Smith Rock State Park, Terrebonne, OR
Usefull links: smithrock.com
The park is open year-round.
The Bivy Campground is first-come, first-serve.
Day-use visitor hours are from dawn to dusk!
Close-toed trainers and or hiking boots are ideal, but you know yourself and your comfort most! Dogs are preferred on leashes. A $5 day-use permit or a current state park camp pass is available from the self-service pay stations and is needed for EACH vehicle. A yearly permit is $30, two-year permits are $50, and both are available at the Welcome Center and online. Be aware of the weather, dress appropriately and pack plenty of water and snacks as needed. Take plenty of photos of the beautiful landscape but drones are not allowed.

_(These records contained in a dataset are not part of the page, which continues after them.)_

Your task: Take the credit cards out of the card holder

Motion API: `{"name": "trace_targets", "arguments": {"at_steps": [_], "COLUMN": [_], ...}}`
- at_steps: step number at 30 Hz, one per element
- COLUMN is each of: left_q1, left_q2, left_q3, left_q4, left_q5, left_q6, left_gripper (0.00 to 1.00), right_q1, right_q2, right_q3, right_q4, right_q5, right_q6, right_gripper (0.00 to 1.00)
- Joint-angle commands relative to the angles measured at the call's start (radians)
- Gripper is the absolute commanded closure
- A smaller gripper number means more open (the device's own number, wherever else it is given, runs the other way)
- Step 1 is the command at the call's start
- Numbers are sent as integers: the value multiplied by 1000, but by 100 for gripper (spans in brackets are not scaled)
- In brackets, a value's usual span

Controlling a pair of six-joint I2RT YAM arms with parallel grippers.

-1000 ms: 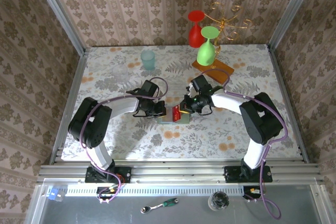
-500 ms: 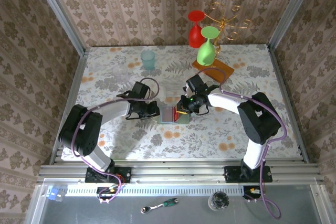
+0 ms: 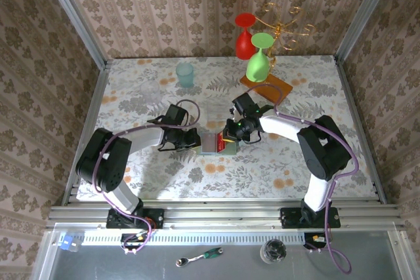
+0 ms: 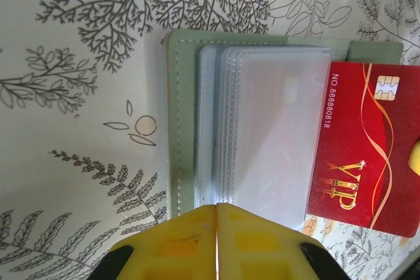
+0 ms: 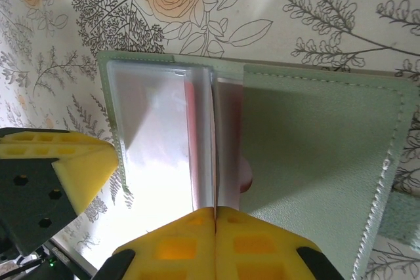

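The grey-green card holder (image 3: 207, 144) lies open mid-table, its clear sleeves (image 4: 262, 129) fanned over the green cover (image 5: 315, 142). A red credit card (image 4: 361, 149) marked VIP sticks most of the way out of the sleeves on the right. My left gripper (image 4: 216, 208) is shut, its yellow tips resting at the sleeves' near edge. From the right, my right gripper (image 5: 215, 209) is shut, and the thin edge of the red credit card (image 5: 226, 142) runs into the seam of its fingers. In the top view the left gripper (image 3: 195, 140) and right gripper (image 3: 230, 136) flank the holder.
A teal cup (image 3: 185, 74) stands at the back left of centre. An orange-brown wooden slab (image 3: 265, 87) lies behind the right arm. Beside the slab, a green glass (image 3: 258, 62) and a red glass (image 3: 244, 37) hang by a gold rack (image 3: 282, 24).
My left gripper has drawn back to the left, off the card holder's middle to its left edge. The right gripper has shifted slightly left, staying at the red card.
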Motion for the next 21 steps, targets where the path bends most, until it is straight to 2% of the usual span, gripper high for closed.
{"name": "trace_targets", "arguments": {"at_steps": [1,7,12,17,19,21], "left_q1": [4,3,3,3,3,3], "left_q2": [15,-1,-21,-57,-69,-72], "left_q3": [-22,-31,-34,-44,-48,-50], "left_q4": [14,22,23,19,18,20], "left_q5": [21,19,7,-8,-16,-17], "left_q6": [0,-9,-17,-22,-24,-25], "left_gripper": [90,90,90,90,90,90], "right_q1": [6,5,1,1,9,18], "right_q2": [-29,-50,-32,1,23,52], "right_q3": [44,103,198,308,353,423], "right_q4": [-74,-157,-283,-411,-471,-548], "right_q5": [44,78,78,120,104,158], "right_q6": [-27,-115,-307,-592,-766,-921], "right_gripper": [93,99,100,100,100,100]}}
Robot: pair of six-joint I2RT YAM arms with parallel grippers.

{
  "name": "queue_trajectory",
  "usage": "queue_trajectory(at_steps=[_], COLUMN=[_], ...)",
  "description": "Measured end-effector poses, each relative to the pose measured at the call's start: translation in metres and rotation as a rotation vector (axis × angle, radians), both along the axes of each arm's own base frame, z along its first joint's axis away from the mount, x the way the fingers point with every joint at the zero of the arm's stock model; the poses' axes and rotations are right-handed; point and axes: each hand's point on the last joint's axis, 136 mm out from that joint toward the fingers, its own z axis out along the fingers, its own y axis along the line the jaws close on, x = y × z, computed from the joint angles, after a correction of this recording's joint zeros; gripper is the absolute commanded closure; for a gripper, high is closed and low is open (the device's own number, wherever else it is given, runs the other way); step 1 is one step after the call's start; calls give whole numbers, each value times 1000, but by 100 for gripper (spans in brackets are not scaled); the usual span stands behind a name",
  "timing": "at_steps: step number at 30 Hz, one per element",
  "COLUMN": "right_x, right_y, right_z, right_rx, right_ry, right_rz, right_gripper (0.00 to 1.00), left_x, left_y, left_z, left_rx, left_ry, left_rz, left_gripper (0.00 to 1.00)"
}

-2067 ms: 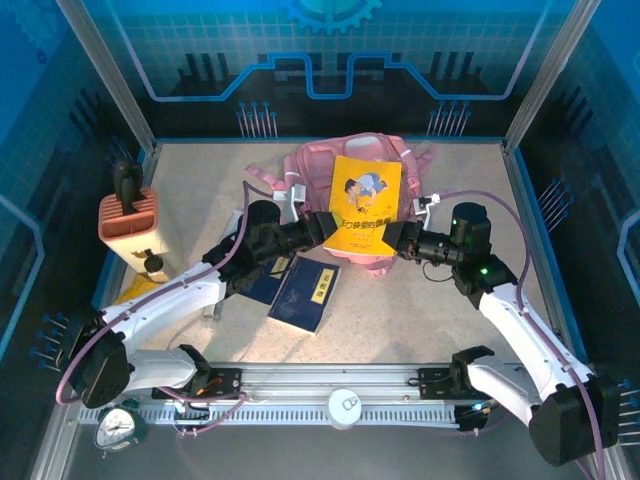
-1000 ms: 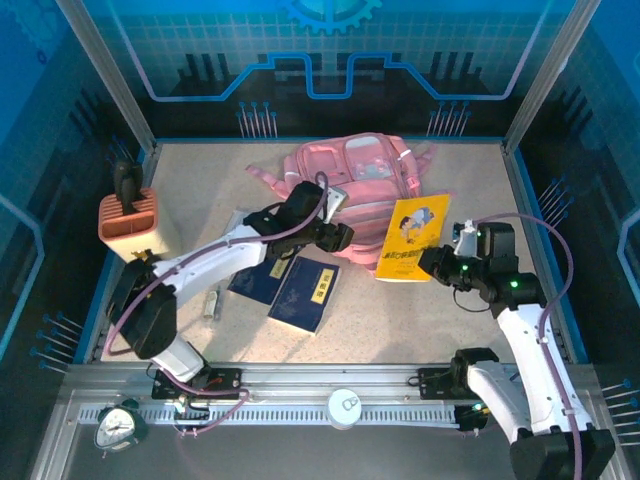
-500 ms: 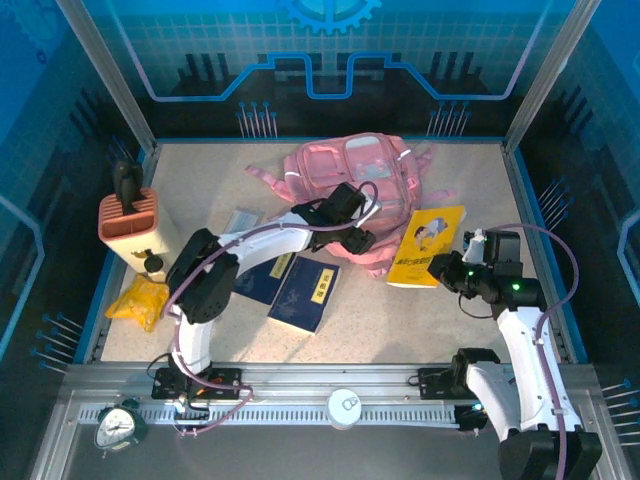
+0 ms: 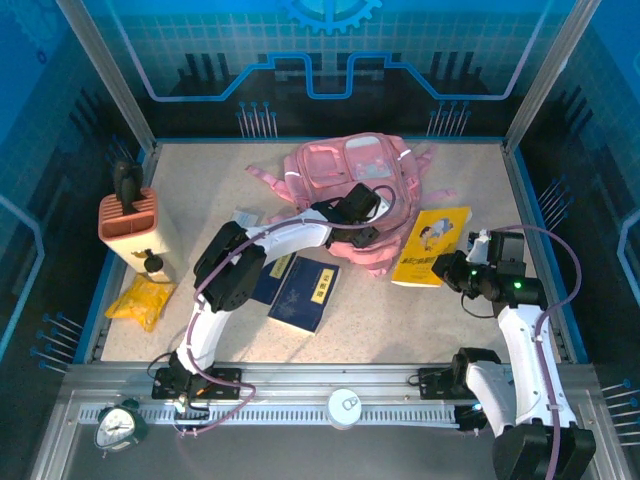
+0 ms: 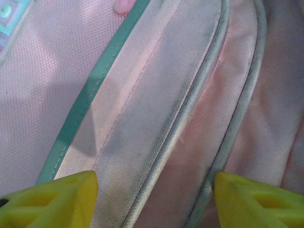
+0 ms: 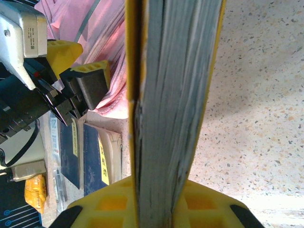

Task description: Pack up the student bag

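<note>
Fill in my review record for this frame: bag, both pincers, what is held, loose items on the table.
bag: pink, lying at the far middle of the table
left pincer: open, fingers spread over the bag's fabric
right pincer: shut on the yellow book
yellow book: held by its edge, right of the bag, outside it
blue books: two, flat on the table, nearer than the bag
orange box: at the table's left side

Robot lab cell. Aluminium posts (image 4: 100,70) frame a speckled table (image 4: 400,320). Blue circuit-print panels (image 4: 200,60) with a gear emblem (image 4: 330,12) close the 12 o'clock side. Two arm bases (image 4: 190,384) bolt to a rail (image 4: 300,385) at 6 o'clock.
</note>
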Motion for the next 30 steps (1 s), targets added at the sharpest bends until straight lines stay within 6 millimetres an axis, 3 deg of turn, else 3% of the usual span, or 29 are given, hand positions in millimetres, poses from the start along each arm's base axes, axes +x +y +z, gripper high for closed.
queue_trajectory(at_steps=[7, 14, 21, 25, 30], right_x=[0, 0, -1, -2, -2], right_y=[0, -1, -3, -1, 1], right_z=[-2, -1, 1, 2, 9], right_rx=[11, 21, 20, 27, 37], right_ry=[3, 1, -6, -4, -17], right_rz=[-1, -7, -13, -8, 3], right_gripper=[90, 90, 90, 90, 89], left_x=[16, 21, 23, 25, 32], left_y=[-12, -10, -9, -7, 2], left_z=[-6, -5, 0, 17, 57], left_rx=[28, 68, 107, 130, 120], left_ry=[-24, -40, -70, -106, -160], left_rz=[-10, -19, -57, -83, -87], left_gripper=[45, 76, 92, 100, 100])
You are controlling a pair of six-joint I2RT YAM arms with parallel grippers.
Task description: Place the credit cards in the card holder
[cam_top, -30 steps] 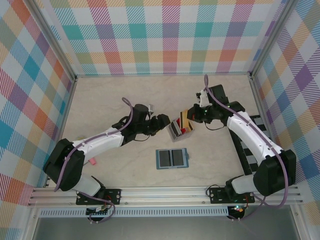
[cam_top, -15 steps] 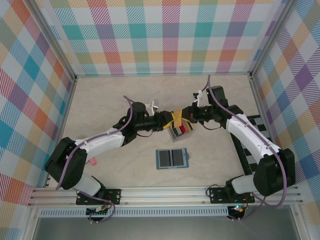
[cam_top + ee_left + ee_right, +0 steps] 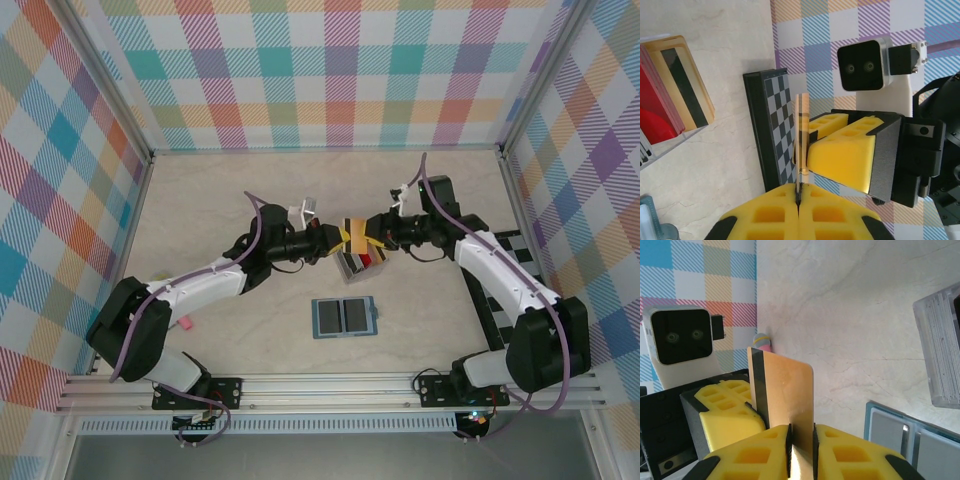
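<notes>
From above, the left gripper (image 3: 344, 241) and right gripper (image 3: 365, 238) meet by the rack (image 3: 358, 266), a gold card (image 3: 354, 236) between them. The card holder (image 3: 344, 316) lies open nearby. Left wrist: the left jaws pinch the card's edge. Right wrist: the card stands between the right jaws, but whether they grip it cannot be told.

I count two end effectors: the left end effector (image 3: 799, 205) and the right end effector (image 3: 801, 435). There is one gold card (image 3: 785, 390) out on its own. One grey rack (image 3: 942, 355) holds several more cards (image 3: 670, 95), packed too tightly to count. There is also one blue card holder (image 3: 344, 316), one chequered board (image 3: 775, 130) and one small pink object (image 3: 184, 324).
</notes>
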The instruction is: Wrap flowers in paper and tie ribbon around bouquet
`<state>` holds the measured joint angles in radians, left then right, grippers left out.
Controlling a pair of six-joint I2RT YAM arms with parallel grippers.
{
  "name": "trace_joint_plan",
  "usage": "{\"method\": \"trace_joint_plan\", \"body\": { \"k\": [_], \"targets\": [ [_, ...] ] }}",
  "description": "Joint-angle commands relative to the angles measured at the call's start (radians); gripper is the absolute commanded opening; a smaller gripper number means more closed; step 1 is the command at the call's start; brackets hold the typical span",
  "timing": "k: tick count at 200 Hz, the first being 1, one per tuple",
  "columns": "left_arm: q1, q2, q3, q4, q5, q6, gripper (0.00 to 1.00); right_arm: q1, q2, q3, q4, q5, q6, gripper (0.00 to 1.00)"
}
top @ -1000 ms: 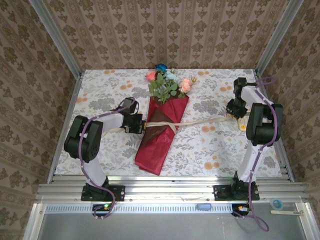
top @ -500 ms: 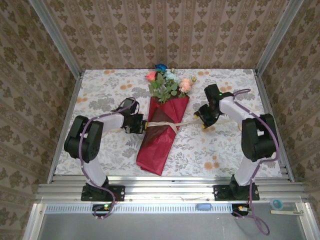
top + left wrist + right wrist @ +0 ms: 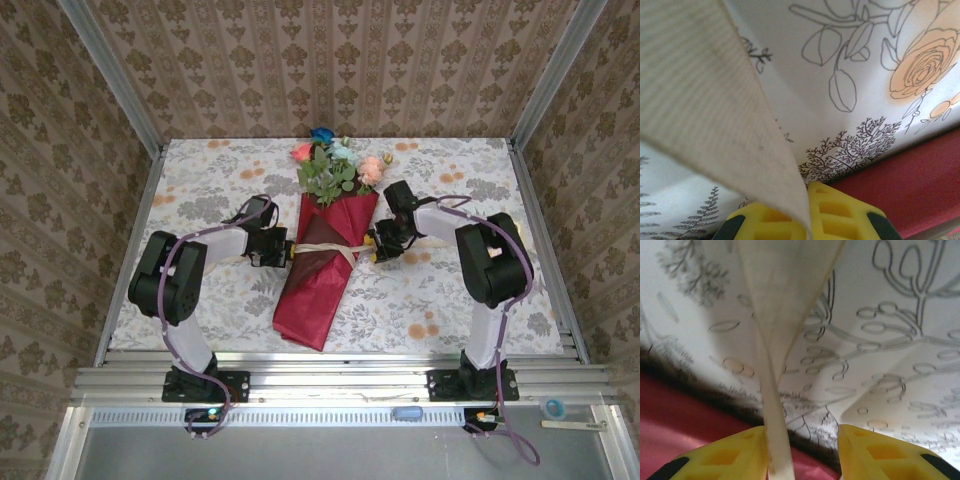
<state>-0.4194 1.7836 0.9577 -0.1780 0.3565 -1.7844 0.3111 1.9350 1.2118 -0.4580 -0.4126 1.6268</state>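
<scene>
My left gripper (image 3: 807, 222) is clenched on the ribbon (image 3: 705, 100). In its wrist view the pale strip rises straight out of the seam between the two yellow pads, with no gap there. From above, that gripper sits low on the tablecloth (image 3: 200, 190), just beside the left edge of the bouquet (image 3: 322, 250), about halfway along the cone.

My right gripper (image 3: 802, 452) is partly open. Its yellow fingers (image 3: 730, 457) stand apart, and the ribbon runs down between them, hugging the inner face of the one on the left of that view. Bare space lies between the strip and the other finger. I think the strip touches that one finger, though the blur there keeps me from being sure, and nothing is pinched. From above, this gripper sits just off the right edge of the cone, level with the left one.

The ribbon crosses the dark red paper (image 3: 315, 290) from one gripper to the other, banding it about midway along. The flowers (image 3: 335, 165) stick out of the wide end of the paper, toward the far edge of the tablecloth. The narrow end points toward my bases.
</scene>
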Motion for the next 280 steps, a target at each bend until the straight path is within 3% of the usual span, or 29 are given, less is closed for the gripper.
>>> {"method": "trace_joint_plan", "body": {
  "k": [1, 74, 82, 104, 169, 211, 238, 280],
  "targets": [
    [-0.004, 0.002, -0.016, -0.005, 0.015, 0.005, 0.0, 0.012, 0.043, 0.037, 0.006, -0.016, 0.042, 0.4],
    [-0.004, 0.003, -0.008, -0.005, 0.015, 0.006, 0.0, 0.061, 0.075, 0.082, -0.027, -0.004, 0.034, 0.32],
    [-0.004, 0.003, -0.008, -0.004, 0.015, 0.006, 0.0, 0.062, 0.072, 0.083, -0.033, 0.002, 0.028, 0.27],
    [-0.001, -0.003, -0.004, -0.018, 0.007, 0.018, 0.0, 0.06, 0.056, 0.091, -0.098, 0.035, -0.033, 0.0],
    [0.076, 0.022, 0.069, -0.096, 0.006, 0.127, 0.0, 0.033, 0.024, 0.193, -0.372, 0.186, -0.612, 0.0],
    [0.132, 0.05, 0.091, -0.034, 0.016, 0.131, 0.0, -0.014, -0.109, 0.066, -0.388, 0.311, -0.84, 0.0],
    [0.186, 0.064, 0.089, 0.023, 0.025, 0.13, 0.0, -0.023, -0.124, 0.066, -0.464, 0.422, -1.024, 0.0],
    [0.28, 0.061, 0.082, 0.055, 0.032, 0.152, 0.0, -0.054, -0.149, 0.027, -0.492, 0.533, -1.171, 0.0]
  ]
}}
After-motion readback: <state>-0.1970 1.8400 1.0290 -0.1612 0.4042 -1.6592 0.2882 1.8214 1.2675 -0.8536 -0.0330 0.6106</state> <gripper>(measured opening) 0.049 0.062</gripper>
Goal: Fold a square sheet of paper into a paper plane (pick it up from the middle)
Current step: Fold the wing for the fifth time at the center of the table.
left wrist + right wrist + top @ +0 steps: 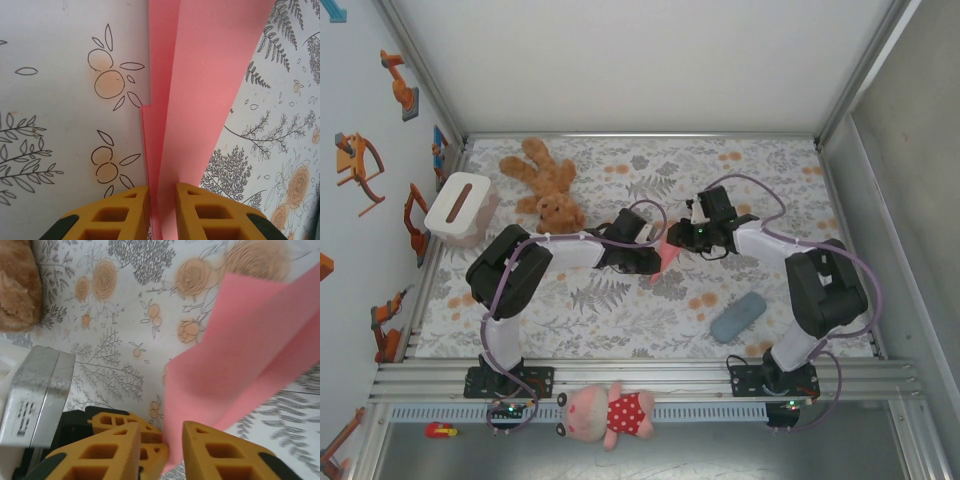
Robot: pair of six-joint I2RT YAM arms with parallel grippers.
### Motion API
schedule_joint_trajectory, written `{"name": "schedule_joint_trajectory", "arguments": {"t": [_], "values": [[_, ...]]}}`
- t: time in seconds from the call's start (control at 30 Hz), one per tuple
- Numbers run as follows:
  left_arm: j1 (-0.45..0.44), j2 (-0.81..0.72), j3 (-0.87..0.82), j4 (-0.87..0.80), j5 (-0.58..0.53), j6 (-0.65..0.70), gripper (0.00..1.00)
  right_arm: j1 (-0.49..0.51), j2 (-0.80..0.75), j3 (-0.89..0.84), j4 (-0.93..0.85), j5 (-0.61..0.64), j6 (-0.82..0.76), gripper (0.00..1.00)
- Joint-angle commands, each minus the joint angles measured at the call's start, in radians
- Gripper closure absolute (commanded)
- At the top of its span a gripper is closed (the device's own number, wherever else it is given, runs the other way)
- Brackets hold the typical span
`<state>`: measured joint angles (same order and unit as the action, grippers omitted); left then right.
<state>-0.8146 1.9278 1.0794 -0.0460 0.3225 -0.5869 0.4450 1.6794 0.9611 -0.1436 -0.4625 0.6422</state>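
The salmon-pink sheet of paper [668, 256] hangs folded above the middle of the flowered table, between the two arms. In the left wrist view its layers [210, 75] run up from between my yellow fingers, and the left gripper [162, 189] is shut on its lower edge. From the right wrist camera the paper [250, 340] fans out to the upper right. Its near corner drops into the gap of my right gripper [161, 426], lying against the right finger [210, 450]. The left finger stands clear of it, so these jaws are open. The left gripper's fingers [125, 421] sit just beyond. From above, both grippers, left [655, 258] and right [688, 238], meet at the paper.
A brown teddy bear [548, 190] lies at the back left, next to a white box [460, 207]. A grey-blue pouch [738, 316] rests at the front right. A pink soft toy [610, 412] lies on the rail in front of the table.
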Motion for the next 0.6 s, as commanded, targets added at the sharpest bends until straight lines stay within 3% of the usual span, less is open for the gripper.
{"name": "schedule_joint_trajectory", "arguments": {"t": [0.0,0.57], "values": [[0.0,0.053,0.002,-0.038,-0.018,0.024,0.79,0.008,0.052,0.036,0.038,-0.03,0.011,0.76],[0.0,0.053,0.001,-0.039,-0.016,0.018,0.8,0.006,0.13,0.061,-0.022,0.123,0.02,0.79]]}}
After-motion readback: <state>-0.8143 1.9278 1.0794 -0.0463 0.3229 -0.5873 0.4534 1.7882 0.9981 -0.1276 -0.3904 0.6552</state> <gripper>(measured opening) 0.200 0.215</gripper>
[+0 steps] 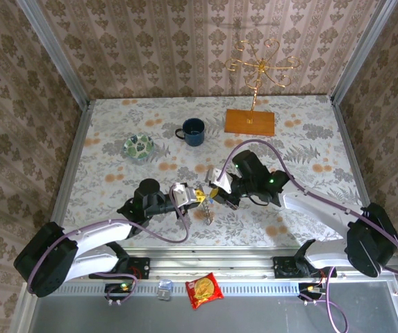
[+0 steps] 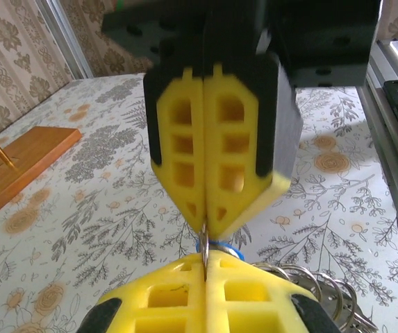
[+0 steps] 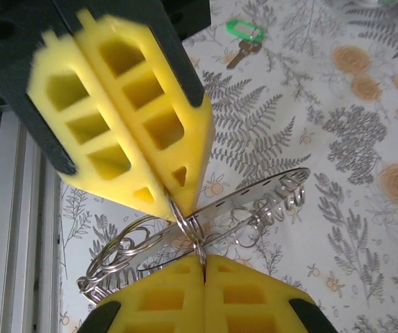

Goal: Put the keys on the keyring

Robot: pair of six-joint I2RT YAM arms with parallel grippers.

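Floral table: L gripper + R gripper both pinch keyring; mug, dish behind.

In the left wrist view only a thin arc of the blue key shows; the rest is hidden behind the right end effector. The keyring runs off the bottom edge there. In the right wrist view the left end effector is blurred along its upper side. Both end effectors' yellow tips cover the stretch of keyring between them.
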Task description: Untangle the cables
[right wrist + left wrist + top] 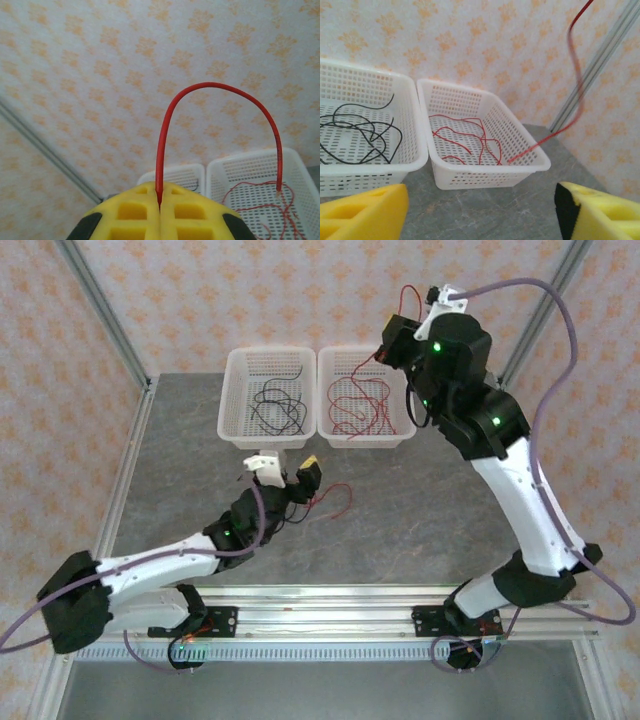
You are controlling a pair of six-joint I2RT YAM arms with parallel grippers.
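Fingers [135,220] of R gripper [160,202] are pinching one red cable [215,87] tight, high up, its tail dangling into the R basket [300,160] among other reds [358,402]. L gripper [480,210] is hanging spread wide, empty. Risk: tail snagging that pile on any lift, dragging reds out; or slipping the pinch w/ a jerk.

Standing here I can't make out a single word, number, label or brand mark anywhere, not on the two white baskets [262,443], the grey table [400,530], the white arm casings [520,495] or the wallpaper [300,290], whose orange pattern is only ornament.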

Difficulty depends on activity/adventure of choice! You can run/hike the 12 different trails around the area. Bike or horseback-ride (not on misery ridge). Rock climb and even walk a slack-line! The two most popular trails are Misery Ridge and the River trail. Misery Ridge is the topic of choice in this report. I have completed this trail several times, each time complaining about my sore calves, but the views make up for it. Beauty is pain, remember! The trail is short but steep. Hence the name, (misery). Don't let that name throw you off though. Many people of all ages and shapes/sizes complete this trail every day.
At Smith, there is 'side of road' parking and two medium-sized parking lots, after parking you can follow signs to your adventure of choice. My partner and I have both completed the Misery Ridge trail several times, not saying it gets easier, but still breathtaking each and every time. Breathtaking physically by the hike BUT mostly from the views. Haha! We did this hike in the middle of June, this last year. The weather was at a high of 92°F, with a slight breeze. That temp during summer is common as the temps can get above 100°F during certain seasons, so pack accordingly. NOTE: if you do the trail in the cold, that does not mean to pack less water. Water is essential for this hike.
This hike is almost a mile but not quite, it is all uphill going to the summit of about 3,360ft from the point of the bridge crossing the river. The area/trail is rocky with sand and dirt that can slide under your feet at times, so be aware and SAFE! Once you submit you can walk several ways or hop up onto a rock formation to get a better view or photo op. Again though, BE SAFE. My partner and I had hydration packs that carry about 2 liters each, which we both went through during the two-hour time frame of our hike. Time varies for each hiker, we walked up slowly taking pictures and water breaks and sat at the summit for a lunch with a view. I hope you can enjoy this hike as much as I do and that this review is helpful!